Eu já queria escrever um post sobre a experiência de viajar sozinho, mas lendo esse post da minha amiga Manoela (Blog Desembarcando) me animei ainda mais.

Quem acompanha o blog há um tempo sabe que eu fiz uma volta ao mundo sozinha. Antes disso, eu já tinha viajado sozinha várias outras vezes. A verdade é que eu nunca tive medo e cheguei num ponto da vida que cansei de esperar a boa vontade e disponibilidade de outras pessoas para viajarem comigo.

Eu queria visitar o leste europeu e não tinha companhia. Fui sozinha. Sempre sonhei em conhecer a Tailândia e também não encontrei ninguém e fui sozinha. Fica parecendo que eu sou rica, mas a verdade é que a gente tem que fazer certos esforços para conseguir o que quer. Como eu citei aqui nesse post, minha moeda é viagens e a parte de moda e vida cultural são sacrificadas para que eu possa viajar mais.

Budapeste

Budapeste

Outra escolha que fiz na vida foi a de viajar mais com menos conforto. Como eu ainda quero conhecer pelo menos 50 países, qualquer economia irá me ajudar a carimbar mais países no passaporte. Então, fico sempre em hostels (raras exceções quando o hotel custa a mesma coisa), como na rua, uso transporte público e por aí vai.

Amok, prato típico do Camboja.

Para mim foi difícil viajar sozinha, porque pode não parecer, mas sou tímida. Tive que ousar bastante e superar a timidez para fazer amigos nos hostels mundo afora. Conheci muita gente legal. Alguns eu já reencontrei e outros quero reencontrar em breve.

A verdade é que foram raros os momentos que eu fiquei sozinha. Quando você decide passar 1 ano viajando, você tem que estar sempre disposto a fazer novas amizades, sem frescuras. E a amizade vem muito mais rápido do que viria na sua cidade, porque as pessoas mudam quando elas estão viajando. Na verdade, as pessoas são elas mesmas, sem máscaras, sem aquela necessidade de ter que agradar todo mundo, o tempo todo. E isso que fez da minha viagem algo muito especial.

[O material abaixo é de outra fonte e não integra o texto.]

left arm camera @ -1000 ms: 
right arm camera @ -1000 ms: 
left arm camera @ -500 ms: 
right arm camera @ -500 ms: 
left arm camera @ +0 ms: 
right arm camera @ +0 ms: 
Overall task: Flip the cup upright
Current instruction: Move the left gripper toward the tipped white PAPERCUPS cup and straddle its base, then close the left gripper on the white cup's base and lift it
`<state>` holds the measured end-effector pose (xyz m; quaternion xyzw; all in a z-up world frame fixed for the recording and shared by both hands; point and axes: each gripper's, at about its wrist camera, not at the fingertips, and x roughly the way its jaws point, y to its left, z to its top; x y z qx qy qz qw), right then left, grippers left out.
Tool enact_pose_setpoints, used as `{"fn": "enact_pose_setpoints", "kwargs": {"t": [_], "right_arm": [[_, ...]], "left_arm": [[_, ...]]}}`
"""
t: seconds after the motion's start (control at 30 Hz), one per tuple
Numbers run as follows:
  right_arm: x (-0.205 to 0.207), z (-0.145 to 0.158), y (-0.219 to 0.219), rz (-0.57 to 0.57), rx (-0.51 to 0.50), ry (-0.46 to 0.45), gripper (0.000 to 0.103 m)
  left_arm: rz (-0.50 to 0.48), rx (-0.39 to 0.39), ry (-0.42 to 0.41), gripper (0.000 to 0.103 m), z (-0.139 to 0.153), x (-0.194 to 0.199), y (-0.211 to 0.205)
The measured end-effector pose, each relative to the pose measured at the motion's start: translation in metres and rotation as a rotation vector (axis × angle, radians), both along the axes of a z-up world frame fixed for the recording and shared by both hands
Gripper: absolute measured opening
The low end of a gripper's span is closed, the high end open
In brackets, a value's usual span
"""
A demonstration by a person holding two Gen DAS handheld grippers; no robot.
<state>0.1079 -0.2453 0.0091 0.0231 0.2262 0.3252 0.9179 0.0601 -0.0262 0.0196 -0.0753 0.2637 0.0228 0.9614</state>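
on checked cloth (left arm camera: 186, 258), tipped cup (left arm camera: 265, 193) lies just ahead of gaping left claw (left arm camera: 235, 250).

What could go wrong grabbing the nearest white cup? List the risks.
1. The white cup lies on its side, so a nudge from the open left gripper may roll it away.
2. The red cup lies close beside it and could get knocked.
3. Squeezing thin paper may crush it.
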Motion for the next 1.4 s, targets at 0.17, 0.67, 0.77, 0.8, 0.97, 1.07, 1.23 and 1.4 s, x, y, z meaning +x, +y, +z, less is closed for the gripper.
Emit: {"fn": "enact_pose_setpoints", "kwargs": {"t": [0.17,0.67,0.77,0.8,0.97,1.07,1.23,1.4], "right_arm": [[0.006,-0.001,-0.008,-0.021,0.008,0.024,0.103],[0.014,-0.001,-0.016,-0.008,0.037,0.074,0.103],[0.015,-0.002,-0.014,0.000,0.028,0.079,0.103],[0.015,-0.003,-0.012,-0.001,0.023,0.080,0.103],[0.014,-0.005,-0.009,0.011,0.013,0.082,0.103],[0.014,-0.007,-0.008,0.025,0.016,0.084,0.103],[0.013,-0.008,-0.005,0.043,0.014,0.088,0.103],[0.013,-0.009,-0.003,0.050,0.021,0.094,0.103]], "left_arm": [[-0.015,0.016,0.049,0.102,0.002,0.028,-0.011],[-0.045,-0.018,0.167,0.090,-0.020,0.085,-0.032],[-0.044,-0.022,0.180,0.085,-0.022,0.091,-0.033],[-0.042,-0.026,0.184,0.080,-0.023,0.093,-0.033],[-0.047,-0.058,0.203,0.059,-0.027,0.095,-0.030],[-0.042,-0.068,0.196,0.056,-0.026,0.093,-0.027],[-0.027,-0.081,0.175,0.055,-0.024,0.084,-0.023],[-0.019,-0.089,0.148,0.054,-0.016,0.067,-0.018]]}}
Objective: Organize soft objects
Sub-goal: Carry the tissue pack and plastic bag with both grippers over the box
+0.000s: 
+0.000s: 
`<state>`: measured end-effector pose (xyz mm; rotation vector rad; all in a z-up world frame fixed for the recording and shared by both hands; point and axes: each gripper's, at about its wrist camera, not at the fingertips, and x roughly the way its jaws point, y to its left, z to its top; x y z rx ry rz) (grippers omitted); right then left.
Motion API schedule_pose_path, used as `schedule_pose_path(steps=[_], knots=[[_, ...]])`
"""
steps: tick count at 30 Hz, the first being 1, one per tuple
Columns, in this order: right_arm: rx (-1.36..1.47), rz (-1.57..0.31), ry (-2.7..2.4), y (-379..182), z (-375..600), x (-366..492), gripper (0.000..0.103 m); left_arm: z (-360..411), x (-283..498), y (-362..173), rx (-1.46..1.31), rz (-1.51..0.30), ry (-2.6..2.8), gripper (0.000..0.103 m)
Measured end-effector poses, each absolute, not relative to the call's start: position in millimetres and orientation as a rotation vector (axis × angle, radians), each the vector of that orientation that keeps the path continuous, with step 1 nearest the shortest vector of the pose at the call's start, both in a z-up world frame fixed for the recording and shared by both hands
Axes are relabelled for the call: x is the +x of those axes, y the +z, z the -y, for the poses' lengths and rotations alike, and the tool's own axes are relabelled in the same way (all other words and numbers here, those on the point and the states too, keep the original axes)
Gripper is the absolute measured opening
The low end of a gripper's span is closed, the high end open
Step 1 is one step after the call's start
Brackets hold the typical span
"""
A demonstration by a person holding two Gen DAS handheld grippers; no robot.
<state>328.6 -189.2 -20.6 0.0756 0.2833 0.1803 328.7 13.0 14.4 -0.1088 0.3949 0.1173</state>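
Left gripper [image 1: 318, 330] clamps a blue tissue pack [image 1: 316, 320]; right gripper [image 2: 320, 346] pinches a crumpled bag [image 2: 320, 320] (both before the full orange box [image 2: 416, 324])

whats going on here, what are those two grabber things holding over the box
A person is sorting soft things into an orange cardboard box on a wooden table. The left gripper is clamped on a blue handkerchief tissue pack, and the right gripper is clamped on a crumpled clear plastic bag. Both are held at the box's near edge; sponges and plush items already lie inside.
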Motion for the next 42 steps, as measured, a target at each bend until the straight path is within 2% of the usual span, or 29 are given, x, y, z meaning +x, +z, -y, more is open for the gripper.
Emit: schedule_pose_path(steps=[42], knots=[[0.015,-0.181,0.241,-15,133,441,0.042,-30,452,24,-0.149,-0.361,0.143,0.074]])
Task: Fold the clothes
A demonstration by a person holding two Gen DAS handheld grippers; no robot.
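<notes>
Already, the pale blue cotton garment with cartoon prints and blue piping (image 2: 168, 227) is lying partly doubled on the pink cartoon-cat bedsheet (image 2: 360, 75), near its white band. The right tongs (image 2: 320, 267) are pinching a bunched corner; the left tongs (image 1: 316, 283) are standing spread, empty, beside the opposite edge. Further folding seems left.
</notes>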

Lógico que existiram momentos de saudades. Não vou negar que é difícil passar Natal, Ano Novo e aniversário longe de quem você gosta e gosta de você, mas a gente supera quase tudo nessa vida. Teve momentos que quis muito ter um namorado viajando comigo, porque os lugares eram paradisíacos e eu só conseguia pensar que merecia ser dividido com outra pessoa, mas sempre existirão novas oportunidades (eu acredito muito nisso).

Eu lembro que pouco antes de eu voltar ao Brasil eu estava aflita com a possibilidade de não encontrar um emprego rapidamente (o que de fato aconteceu) e a Manoela (outra, não a do Blog Desembarcando), minha amiga e companheira de outras viagens me disse – “você vai exigir muito mais de 2012 do que ele vai exigir de você”.

E foi exatamente isso que aconteceu. 2012 foi bom até o momento que eu viajei, depois ele virou um marasmo sem fim, um muro de lamentações em que eu passei a me questionar se não era melhor ter ficado na Europa e para ser sincera, ainda não descobri a resposta. O que eu descobri depois da minha viagem é que a gente aprende errando e ainda é muito melhor se arrepender do que fez do que o que não fez. Então, quando me perguntam se a viagem valeu a pena, eu respondo que foi a melhor coisa da minha vida (e de fato foi!). E vou mais além e digo que se eu pudesse repetir a experiência, repetiria sozinha novamente, porque viajar sozinho é tudo de bom! Você fica sempre acompanhado de uma pessoa que às vezes esquecemos de valorizar – você mesmo.